PROBLEM TO SOLVE:
Reproduce the data exactly as given, except for any images.

DATA SECTION:
◆ ◆ ◆ ◆

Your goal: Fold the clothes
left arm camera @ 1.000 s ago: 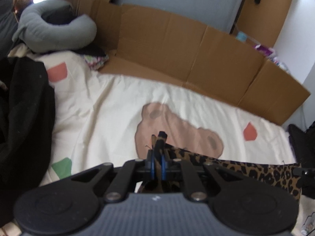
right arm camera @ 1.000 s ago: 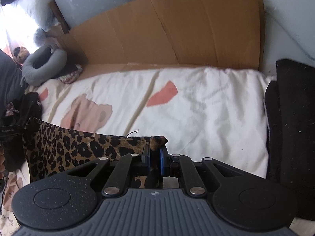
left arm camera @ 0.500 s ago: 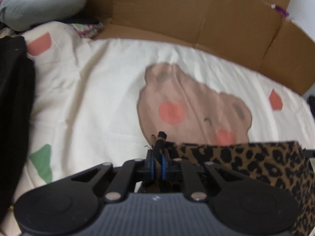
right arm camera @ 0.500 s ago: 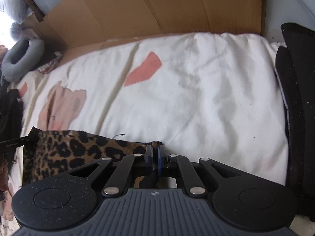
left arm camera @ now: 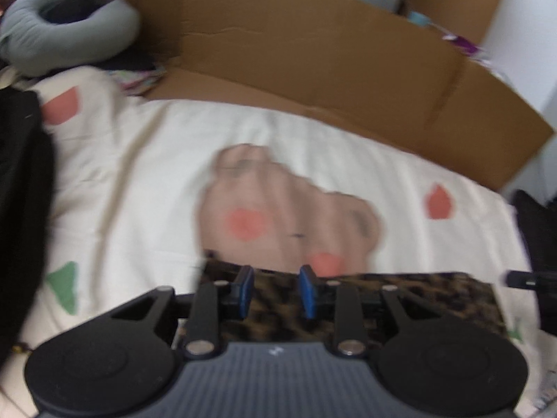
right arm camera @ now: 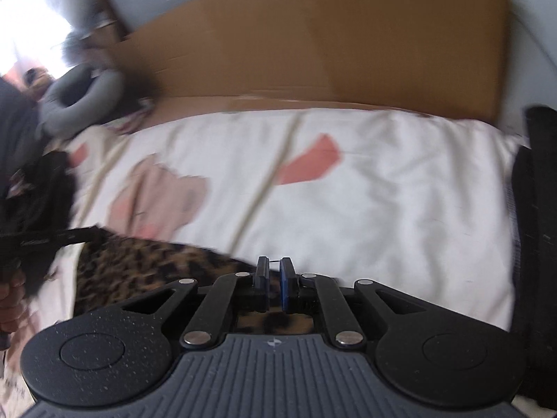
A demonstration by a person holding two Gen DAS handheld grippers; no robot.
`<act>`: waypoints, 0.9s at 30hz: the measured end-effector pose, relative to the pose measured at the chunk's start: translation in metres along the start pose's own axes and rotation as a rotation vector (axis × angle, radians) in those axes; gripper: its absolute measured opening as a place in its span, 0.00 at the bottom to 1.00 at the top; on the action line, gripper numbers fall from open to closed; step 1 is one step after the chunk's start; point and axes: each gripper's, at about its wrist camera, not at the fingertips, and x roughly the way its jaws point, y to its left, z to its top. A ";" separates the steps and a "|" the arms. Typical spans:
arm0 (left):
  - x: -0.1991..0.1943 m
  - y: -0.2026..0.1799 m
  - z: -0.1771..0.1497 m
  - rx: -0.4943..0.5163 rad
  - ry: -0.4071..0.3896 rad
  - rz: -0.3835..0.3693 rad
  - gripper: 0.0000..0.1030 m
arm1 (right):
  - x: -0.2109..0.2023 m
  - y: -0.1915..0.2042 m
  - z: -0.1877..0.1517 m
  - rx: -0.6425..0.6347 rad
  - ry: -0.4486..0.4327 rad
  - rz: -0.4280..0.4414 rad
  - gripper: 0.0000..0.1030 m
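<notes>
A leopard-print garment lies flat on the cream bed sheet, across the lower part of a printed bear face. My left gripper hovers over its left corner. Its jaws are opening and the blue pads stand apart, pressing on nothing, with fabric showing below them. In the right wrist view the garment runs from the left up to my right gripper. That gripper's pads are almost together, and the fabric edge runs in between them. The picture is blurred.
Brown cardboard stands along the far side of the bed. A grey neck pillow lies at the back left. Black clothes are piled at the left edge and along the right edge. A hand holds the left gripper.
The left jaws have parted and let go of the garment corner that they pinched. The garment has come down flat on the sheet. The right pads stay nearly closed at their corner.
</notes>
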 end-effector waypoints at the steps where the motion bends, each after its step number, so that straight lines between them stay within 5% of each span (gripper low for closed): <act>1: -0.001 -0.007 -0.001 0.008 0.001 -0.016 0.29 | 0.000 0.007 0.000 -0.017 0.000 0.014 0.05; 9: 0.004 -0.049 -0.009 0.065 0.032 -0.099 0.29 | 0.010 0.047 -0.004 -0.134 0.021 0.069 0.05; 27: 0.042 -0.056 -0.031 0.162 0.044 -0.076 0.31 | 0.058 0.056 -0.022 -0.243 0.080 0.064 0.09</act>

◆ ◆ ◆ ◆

TASK SOLUTION:
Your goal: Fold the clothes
left arm camera @ 1.000 s ago: 
right arm camera @ 1.000 s ago: 
left arm camera @ 0.500 s ago: 
right arm camera @ 0.500 s ago: 
left arm camera @ now: 
right arm camera @ now: 
A demonstration by a person holding two Gen DAS handheld grippers; no robot.
`<act>`: waypoints, 0.9s at 30hz: the measured end-effector pose, relative to the pose measured at the chunk's start: translation in metres along the start pose's own axes and rotation as a rotation vector (axis × angle, radians) in those axes; gripper: its absolute measured opening as a place in its span, 0.00 at the bottom to 1.00 at the top; on the action line, gripper numbers fall from open to closed; step 1 is one step after the chunk's start; point and axes: each gripper's, at about its wrist camera, not at the fingertips, and x roughly the way its jaws point, y to its left, z to its top. A ";" separates the steps and a "|" the arms. Typical spans:
arm0 (left):
  - x: -0.1991..0.1943 m
  - y: -0.2026..0.1799 m
  - z: -0.1771..0.1497 m
  - rx: -0.4943..0.5163 rad
  - ry: -0.4071..0.3896 rad
  - rz: -0.3835..0.3693 rad
  - gripper: 0.0000..0.1030 m
arm1 (right):
  - x: -0.2109..0.2023 m
  - y: -0.1915..0.2042 m
  - z: -0.1877..0.1517 m
  - rx: -0.6425..0.6347 rad
  - ry: -0.4486..0.4327 rad
  - rz: -0.4280..0.4414 rad
  - gripper: 0.0000..0.1030 m
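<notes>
A leopard-print garment lies flat on the cream bed sheet, across the lower part of a printed bear face. My left gripper hovers over its left corner. Its jaws are opening and the blue pads stand apart, pressing on nothing, with fabric showing below them. In the right wrist view the garment runs from the left up to my right gripper. That gripper's pads are almost together, and the fabric edge runs in between them. The picture is blurred.
Brown cardboard stands along the far side of the bed. A grey neck pillow lies at the back left. Black clothes are piled at the left edge and along the right edge. A hand holds the left gripper.
The left jaws have parted and let go of the garment corner that they pinched. The garment has come down flat on the sheet. The right pads stay nearly closed at their corner.
</notes>
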 end-effector waypoints at the steps where the motion bends, each after its step number, so that straight lines between them stay within 5% of each span (gripper low for closed): <act>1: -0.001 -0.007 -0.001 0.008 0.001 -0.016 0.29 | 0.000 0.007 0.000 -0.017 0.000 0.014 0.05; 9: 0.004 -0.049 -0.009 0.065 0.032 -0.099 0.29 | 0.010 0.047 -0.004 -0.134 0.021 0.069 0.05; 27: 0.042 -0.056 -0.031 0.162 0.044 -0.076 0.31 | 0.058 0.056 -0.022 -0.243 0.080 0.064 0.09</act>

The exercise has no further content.